I’m just as guilty as anyone of assuming that because the world is essentially run by straight, white men, that being one is a free pass from the self-doubt, insecurity and confusion the rest of us receive as standard, but their conversation and subsequent interview with Laura Jane Grace herself, clarified the reasons for my uncertainty over Caitlyn Jenner so completely, I’ve spent the last fortnight wondering why I hadn’t seen it myself.
It’s so simple. I’m a woman, but I’ve never been comfortable with overt expressions of feminine ideals. As a child I was largely left to my own devices when it came to clothing, developing friendship groups and interests, so remained blissfully unaware of the binary gender model imposed on a lot of kids my age until later. I was never particularly interested in make-up, although I wear it, I don’t wear skirts or dresses and I’m so unsteady on my feet in hi-tops that heels have been, and will always remain, an abstract deathtrap.
But the dislike of the constructs of femininity failed to remain on a practical, functional level. As I grew up, the ideology that a woman is only a woman if she fulfills certain criteria became more of an issue. Probably because I don’t fulfill those criteria and felt the subtle effects of that.
So why would I empathise and feel kinship with a person who very publicly and (and deliberately) embraces those constructs in her quest to be accepted as a woman? I’m not a fan of Beyonce, who, alongside a few others, has come to define the gender in Western culture. I have never had the attention span required to commit to a regime that requires me to remove all my body hair, critique my face and figure in a mirror and the only way I’m ever going to achieve the weight loss that would get me to the mythical Size 0 would be to lose a limb. I’m OK with that, even if a small proportion of people I have met are not.
I understand Laura Jane Grace though. She dresses like me, she loves music like me and her tender yet fierce ownership of her self-actualisation lights a fire in me that both illuminates and warms. I’ve learned that the ability to inspire and comfort aren’t gender specific and it’s our responsibility to embrace each other as human beings, not impose arbitrary restraints on self-expression because of gender.
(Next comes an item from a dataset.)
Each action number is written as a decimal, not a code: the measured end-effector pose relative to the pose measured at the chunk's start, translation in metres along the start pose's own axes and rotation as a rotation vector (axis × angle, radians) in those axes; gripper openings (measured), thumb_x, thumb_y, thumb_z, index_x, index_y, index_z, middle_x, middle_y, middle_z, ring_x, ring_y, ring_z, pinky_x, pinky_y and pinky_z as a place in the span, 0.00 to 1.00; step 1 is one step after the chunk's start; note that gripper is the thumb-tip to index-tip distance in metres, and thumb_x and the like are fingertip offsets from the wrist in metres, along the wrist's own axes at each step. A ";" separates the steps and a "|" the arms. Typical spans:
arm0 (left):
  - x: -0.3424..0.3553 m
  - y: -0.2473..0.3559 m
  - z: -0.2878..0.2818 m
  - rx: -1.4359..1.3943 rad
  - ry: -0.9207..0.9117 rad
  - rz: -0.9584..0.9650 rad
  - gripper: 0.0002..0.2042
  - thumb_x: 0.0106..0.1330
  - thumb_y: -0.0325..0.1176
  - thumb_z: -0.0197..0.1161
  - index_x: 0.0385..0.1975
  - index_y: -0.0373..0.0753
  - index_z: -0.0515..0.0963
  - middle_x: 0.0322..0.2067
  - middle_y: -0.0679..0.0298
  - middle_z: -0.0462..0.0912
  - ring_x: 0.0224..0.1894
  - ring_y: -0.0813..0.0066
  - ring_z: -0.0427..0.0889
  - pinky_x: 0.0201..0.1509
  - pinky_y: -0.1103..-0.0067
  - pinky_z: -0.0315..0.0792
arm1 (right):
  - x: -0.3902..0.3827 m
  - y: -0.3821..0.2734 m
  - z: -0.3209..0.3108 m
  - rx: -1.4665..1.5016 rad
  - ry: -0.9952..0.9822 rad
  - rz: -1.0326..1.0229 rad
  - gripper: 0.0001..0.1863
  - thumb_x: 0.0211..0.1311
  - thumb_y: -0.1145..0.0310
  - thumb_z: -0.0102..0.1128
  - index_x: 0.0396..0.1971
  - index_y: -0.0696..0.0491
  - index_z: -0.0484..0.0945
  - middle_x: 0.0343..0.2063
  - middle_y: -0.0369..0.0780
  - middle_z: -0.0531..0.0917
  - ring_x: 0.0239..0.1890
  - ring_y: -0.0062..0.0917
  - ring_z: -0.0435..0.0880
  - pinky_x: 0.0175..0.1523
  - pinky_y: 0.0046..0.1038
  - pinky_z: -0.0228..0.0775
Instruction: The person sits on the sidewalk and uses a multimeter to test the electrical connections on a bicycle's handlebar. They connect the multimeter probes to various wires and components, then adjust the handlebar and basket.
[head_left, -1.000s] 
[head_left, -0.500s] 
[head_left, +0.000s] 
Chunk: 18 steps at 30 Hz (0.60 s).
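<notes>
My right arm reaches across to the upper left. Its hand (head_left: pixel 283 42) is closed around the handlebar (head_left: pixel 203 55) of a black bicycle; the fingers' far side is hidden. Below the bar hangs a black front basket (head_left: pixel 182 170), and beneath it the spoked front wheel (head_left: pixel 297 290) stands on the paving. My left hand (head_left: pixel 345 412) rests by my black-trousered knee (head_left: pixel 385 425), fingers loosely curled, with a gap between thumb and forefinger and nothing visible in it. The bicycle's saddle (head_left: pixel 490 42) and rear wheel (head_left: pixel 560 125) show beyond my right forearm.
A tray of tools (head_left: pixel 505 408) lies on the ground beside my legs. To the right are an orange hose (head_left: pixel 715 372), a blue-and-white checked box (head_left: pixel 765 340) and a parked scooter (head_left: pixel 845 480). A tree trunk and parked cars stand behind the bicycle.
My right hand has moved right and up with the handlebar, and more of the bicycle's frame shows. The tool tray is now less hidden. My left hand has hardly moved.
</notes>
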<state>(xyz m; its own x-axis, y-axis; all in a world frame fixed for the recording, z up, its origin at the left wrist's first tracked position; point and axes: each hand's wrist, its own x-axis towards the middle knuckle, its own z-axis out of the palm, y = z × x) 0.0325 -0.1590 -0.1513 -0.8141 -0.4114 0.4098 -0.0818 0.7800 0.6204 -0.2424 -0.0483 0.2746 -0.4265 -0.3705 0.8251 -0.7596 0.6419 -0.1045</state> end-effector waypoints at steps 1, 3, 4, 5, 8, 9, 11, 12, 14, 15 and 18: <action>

That hurts us all eventually.
Inspiration comes in many forms, as does gender, some anticipated, some not, and I’m writing this about Laura Jane because, without her knowledge, she has pushed me towards a better understanding of the world when I thought I had it nailed.
I hope that Caitlyn Jenner’s journey inspires people to do the same, but if she doesn’t, and you’re still uncertain, never stop looking. As Laura Jane Grace reminds us in the Against Me! song ‘Transgender Dysphoria Blues, (starts 20:10 in the above video):
“we can’t choose how we’re made.”
But we have a responsibility to look inside ourselves and think about how we, as individuals, can be better people.